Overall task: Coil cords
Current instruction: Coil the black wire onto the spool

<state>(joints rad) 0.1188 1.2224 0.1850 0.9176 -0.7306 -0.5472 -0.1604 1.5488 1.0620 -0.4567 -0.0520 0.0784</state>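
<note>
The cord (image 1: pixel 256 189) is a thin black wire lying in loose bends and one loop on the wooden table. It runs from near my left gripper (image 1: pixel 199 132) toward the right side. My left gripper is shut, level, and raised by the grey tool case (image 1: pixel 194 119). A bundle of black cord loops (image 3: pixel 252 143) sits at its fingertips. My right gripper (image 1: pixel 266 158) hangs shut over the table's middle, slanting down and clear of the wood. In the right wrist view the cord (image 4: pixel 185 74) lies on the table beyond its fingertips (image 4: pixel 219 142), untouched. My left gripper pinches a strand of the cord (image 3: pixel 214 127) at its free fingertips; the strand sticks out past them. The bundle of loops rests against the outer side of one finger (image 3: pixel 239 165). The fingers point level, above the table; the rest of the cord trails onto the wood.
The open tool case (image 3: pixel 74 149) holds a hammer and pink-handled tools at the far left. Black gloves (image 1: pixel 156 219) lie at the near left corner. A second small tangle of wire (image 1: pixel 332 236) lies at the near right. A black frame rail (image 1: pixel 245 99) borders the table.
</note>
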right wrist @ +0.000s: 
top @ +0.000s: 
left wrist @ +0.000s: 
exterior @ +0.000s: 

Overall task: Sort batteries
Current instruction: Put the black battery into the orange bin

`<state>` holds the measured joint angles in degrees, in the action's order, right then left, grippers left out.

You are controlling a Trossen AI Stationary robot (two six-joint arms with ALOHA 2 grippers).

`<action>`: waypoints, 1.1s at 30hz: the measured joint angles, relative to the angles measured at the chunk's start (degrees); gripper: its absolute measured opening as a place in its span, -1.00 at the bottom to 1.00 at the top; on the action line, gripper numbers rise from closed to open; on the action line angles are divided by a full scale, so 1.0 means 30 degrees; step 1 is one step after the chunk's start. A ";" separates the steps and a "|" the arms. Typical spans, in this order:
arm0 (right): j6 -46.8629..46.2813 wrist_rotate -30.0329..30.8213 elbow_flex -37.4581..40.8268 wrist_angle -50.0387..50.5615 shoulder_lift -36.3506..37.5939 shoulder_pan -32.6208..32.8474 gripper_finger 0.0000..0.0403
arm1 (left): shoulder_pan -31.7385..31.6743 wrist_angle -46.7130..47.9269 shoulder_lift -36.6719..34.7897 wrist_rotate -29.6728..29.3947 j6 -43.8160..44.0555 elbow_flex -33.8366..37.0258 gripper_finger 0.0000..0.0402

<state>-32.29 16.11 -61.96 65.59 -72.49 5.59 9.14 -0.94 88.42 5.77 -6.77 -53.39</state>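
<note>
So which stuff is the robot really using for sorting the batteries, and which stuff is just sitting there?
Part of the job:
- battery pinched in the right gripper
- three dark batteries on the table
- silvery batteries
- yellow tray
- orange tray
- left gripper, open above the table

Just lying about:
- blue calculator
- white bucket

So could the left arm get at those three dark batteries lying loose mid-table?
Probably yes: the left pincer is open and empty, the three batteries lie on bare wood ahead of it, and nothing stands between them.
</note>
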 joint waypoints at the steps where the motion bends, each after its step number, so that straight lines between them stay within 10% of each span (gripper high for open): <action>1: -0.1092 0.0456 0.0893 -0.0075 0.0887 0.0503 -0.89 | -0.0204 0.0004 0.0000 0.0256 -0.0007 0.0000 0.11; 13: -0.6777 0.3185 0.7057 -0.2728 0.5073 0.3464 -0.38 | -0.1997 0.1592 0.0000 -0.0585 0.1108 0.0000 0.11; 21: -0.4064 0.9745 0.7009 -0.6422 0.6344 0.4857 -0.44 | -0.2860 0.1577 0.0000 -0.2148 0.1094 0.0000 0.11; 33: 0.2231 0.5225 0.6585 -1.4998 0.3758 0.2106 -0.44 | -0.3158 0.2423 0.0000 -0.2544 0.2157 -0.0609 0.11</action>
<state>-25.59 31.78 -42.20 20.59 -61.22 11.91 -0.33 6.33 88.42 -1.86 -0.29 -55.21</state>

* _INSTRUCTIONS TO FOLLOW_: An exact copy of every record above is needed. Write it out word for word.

* _ANSWER SPACE_:
Overall task: Coil cords
Current instruction: Coil the black wire onto the spool

<state>(joints rad) 0.1188 1.2224 0.1850 0.9176 -0.7306 -0.5472 -0.1604 1.5488 1.0620 -0.4567 -0.0520 0.0784</state>
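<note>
The cord (image 1: pixel 256 189) is a thin black wire lying in loose bends and one loop on the wooden table. It runs from near my left gripper (image 1: pixel 199 132) toward the right side. My left gripper is shut, level, and raised by the grey tool case (image 1: pixel 194 119). A bundle of black cord loops (image 3: pixel 252 143) sits at its fingertips. My right gripper (image 1: pixel 266 158) hangs shut over the table's middle, slanting down and clear of the wood. In the right wrist view the cord (image 4: pixel 185 74) lies on the table beyond its fingertips (image 4: pixel 219 142), untouched. My left gripper pinches a strand of the cord (image 3: pixel 214 127) at its free fingertips; the strand sticks out past them. The bundle of loops rests against the outer side of one finger (image 3: pixel 239 165). The fingers point level, above the table; the rest of the cord trails onto the wood.
The open tool case (image 3: pixel 74 149) holds a hammer and pink-handled tools at the far left. Black gloves (image 1: pixel 156 219) lie at the near left corner. A second small tangle of wire (image 1: pixel 332 236) lies at the near right. A black frame rail (image 1: pixel 245 99) borders the table.
</note>
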right wrist @ +0.000s: 
top @ +0.000s: 
left wrist @ +0.000s: 
exterior @ +0.000s: 

Overall task: Sort batteries
Current instruction: Put the black battery into the orange bin

`<state>` holds the measured joint angles in degrees, in the action's order, right then left, grippers left out.

You are controlling a Trossen AI Stationary robot (two six-joint arms with ALOHA 2 grippers).

`<action>`: waypoints, 1.1s at 30hz: the measured joint angles, relative to the angles measured at the chunk's start (degrees); gripper: its absolute measured opening as a place in its span, -1.00 at the bottom to 1.00 at the top; on the action line, gripper numbers rise from closed to open; on the action line angles are divided by a full scale, so 1.0 means 30 degrees; step 1 is one step after the chunk's start. A ";" separates the steps and a "|" the arms. Typical spans, in this order:
arm0 (right): j6 -46.8629..46.2813 wrist_rotate -30.0329..30.8213 elbow_flex -37.4581..40.8268 wrist_angle -50.0387..50.5615 shoulder_lift -36.3506..37.5939 shoulder_pan -32.6208..32.8474 gripper_finger 0.0000..0.0403
arm1 (left): shoulder_pan -31.7385..31.6743 wrist_angle -46.7130..47.9269 shoulder_lift -36.6719..34.7897 wrist_rotate -29.6728..29.3947 j6 -43.8160..44.0555 elbow_flex -33.8366..37.0258 gripper_finger 0.0000..0.0402

<state>-32.29 16.11 -61.96 65.59 -72.49 5.59 9.14 -0.94 88.42 5.77 -6.77 -53.39</state>
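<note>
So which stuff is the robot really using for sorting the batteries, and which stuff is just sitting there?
Part of the job:
- battery pinched in the right gripper
- three dark batteries on the table
- silvery batteries
- yellow tray
- orange tray
- left gripper, open above the table

Just lying about:
- blue calculator
- white bucket

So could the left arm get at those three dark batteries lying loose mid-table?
Probably yes: the left pincer is open and empty, the three batteries lie on bare wood ahead of it, and nothing stands between them.
</note>
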 joint waypoints at the steps where the motion bends, each after its step number, so that straight lines between them stay within 10% of each span (gripper high for open): <action>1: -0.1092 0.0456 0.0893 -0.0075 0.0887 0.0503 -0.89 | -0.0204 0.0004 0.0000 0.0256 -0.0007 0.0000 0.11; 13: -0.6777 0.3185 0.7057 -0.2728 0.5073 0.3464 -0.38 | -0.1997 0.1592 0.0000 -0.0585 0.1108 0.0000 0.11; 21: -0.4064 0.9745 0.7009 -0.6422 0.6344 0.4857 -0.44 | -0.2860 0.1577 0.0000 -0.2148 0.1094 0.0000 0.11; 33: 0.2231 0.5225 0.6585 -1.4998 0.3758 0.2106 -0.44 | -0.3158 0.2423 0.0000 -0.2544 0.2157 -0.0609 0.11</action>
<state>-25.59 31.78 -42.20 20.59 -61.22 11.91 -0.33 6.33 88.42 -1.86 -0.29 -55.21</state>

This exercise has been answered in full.